113.07 Evaluating ChatGPT’s Performance on a Situational Judgment Test for Non-Cognitive Skills Assessment

A. G. Atkinson1, D. L. Dent1, M. Kitano1, J. W. Kempenich1  1University Of Texas Health Science Center At San Antonio, San Antonio, TX, USA

Introduction:  Situational Judgment Tests (SJT) are used to evaluate non-cognitive attributes related to professionalism. There is increasing use of SJTs in the medical school and residency selection processes as part of an applicant’s holistic review. In the surgical literature, there is evidence that the use of SJTs to evaluate residency candidates decreases attrition and increases diversity. A recent study found that ChatGPT, an advanced large language model, performed well on the SJT required for medical students in the United Kingdom. This study aims to evaluate the performance of ChatGPT on the SJT developed by the Association of American Medical Colleges (AAMC), used to assess eight core competencies (service orientation, social skills, cultural competence, teamwork, ethical responsibility to self and others, reliability and dependability, resilience and adaptability, capacity for improvement).

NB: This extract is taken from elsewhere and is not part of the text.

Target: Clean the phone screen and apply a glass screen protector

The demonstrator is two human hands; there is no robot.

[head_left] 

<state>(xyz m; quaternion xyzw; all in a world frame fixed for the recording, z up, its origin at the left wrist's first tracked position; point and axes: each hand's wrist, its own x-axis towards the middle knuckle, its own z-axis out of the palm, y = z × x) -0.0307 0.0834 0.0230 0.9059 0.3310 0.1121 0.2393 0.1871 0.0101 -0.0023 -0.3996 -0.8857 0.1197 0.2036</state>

Methods:  All item response questions (n=186) associated with 30 scenarios provided on the AAMC practice SJT were individually inputted into ChatGPT as prompts. Each item was a potential action that could be taken in response to the associated scenario. Each prompt included instructions to rate the effectiveness of each given response on a four-point scale (very ineffective to very effective). ChatGPT output also included a rationale for the effectiveness rating generated. ChatGPT ratings were generated three times to evaluate response variability. The median output was compared to the corresponding item answer from the AAMC scoring key, which had been determined by subject matter experts (SME). Full credit was given to outputs that exactly matched the scoring key, and partial credit was given to outputs close to the SMEs’ response on the scoring key. ChatGPT-generated and scoring key rationales for each question were compared.

Results: The three ratings generated per question had substantial agreement (κ=0.838, p<0.001). ChatGPT answered 54.3% (101/186) completely correct, 40.3% (75/186) partially correct, and 5.4% (10/186) incorrectly. Six of the incorrect answers were directly related to teamwork competency.

Conclusion: ChatGPT performed well on a test that measured noncognitive skills required for medical professionalism. Nearly 95% of the generated outputs matched or partially matched the ratings provided by medical educators. Rating discrepancies may suggest bias in ChatGPT's training data, disagreement on competency priority, or a deficit in discerning the nuances of higher-level social linguistics. There is a potential application for the use of large language models in interactive ethics simulations. In the selection process, this could allow for programs to evaluate candidates’ communication and professional skills in a more dynamic manner than current SJTs offer. However, future studies are required to investigate and mitigate the underlying bias in this emerging technology.